Work instructions. Line by line, transcribe the listing below exactly.
━━━━━━
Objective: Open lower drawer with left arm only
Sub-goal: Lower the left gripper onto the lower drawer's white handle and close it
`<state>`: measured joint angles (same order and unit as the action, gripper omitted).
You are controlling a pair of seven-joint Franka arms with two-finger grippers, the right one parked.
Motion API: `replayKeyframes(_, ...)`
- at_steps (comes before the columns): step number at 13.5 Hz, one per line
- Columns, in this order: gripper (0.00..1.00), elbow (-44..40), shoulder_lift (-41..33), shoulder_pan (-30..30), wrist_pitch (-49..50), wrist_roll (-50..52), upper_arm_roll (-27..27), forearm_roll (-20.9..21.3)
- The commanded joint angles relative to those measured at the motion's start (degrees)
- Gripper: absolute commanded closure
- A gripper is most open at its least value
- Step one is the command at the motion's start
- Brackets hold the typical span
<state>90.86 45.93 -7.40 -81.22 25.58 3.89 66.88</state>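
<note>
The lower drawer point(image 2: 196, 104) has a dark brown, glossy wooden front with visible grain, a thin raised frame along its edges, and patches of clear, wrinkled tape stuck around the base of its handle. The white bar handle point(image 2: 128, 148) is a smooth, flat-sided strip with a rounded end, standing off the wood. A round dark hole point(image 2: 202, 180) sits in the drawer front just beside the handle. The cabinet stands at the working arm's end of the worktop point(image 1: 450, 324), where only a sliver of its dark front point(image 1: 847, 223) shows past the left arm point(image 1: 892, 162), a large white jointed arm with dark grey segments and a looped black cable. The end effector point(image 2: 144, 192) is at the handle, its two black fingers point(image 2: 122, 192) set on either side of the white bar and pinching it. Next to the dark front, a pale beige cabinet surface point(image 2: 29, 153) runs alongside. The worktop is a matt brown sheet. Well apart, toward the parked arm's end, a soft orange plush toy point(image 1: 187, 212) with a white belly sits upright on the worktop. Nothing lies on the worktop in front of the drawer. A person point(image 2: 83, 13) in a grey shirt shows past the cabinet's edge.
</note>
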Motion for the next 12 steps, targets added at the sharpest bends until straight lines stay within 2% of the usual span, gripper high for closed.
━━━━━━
Exercise answer.
Objective: Open lower drawer with left arm only
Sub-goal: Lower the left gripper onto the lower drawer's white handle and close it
`<state>`: measured joint angles (same order and unit as the action, gripper omitted).
You are controlling a pair of seven-joint Franka arms with two-finger grippers, the right one parked.
Motion API: `replayKeyframes(_, ...)`
- at_steps (comes before the columns): step number at 13.5 Hz, one per line
- Columns, in this order: gripper (0.00..1.00), elbow (-44..40), shoulder_lift (-41..33), shoulder_pan (-30..30), wrist_pitch (-49..50), wrist_roll (-50..52), upper_arm_roll (-27..27), forearm_roll (-20.9..21.3)
- The commanded joint angles relative to those measured at the motion's start (degrees)
- Gripper: absolute commanded closure
- A gripper is most open at its least value
- Step one is the command at the motion's start
- Brackets hold the typical span
<state>90.86 45.93 -7.40 -81.22 25.58 3.89 66.88</state>
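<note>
The lower drawer point(image 2: 196, 104) has a dark brown, glossy wooden front with visible grain, a thin raised frame along its edges, and patches of clear, wrinkled tape stuck around the base of its handle. The white bar handle point(image 2: 128, 148) is a smooth, flat-sided strip with a rounded end, standing off the wood. A round dark hole point(image 2: 202, 180) sits in the drawer front just beside the handle. The cabinet stands at the working arm's end of the worktop point(image 1: 450, 324), where only a sliver of its dark front point(image 1: 847, 223) shows past the left arm point(image 1: 892, 162), a large white jointed arm with dark grey segments and a looped black cable. The end effector point(image 2: 144, 192) is at the handle, its two black fingers point(image 2: 122, 192) set on either side of the white bar and pinching it. Next to the dark front, a pale beige cabinet surface point(image 2: 29, 153) runs alongside. The worktop is a matt brown sheet. Well apart, toward the parked arm's end, a soft orange plush toy point(image 1: 187, 212) with a white belly sits upright on the worktop. Nothing lies on the worktop in front of the drawer. A person point(image 2: 83, 13) in a grey shirt shows past the cabinet's edge.
</note>
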Motion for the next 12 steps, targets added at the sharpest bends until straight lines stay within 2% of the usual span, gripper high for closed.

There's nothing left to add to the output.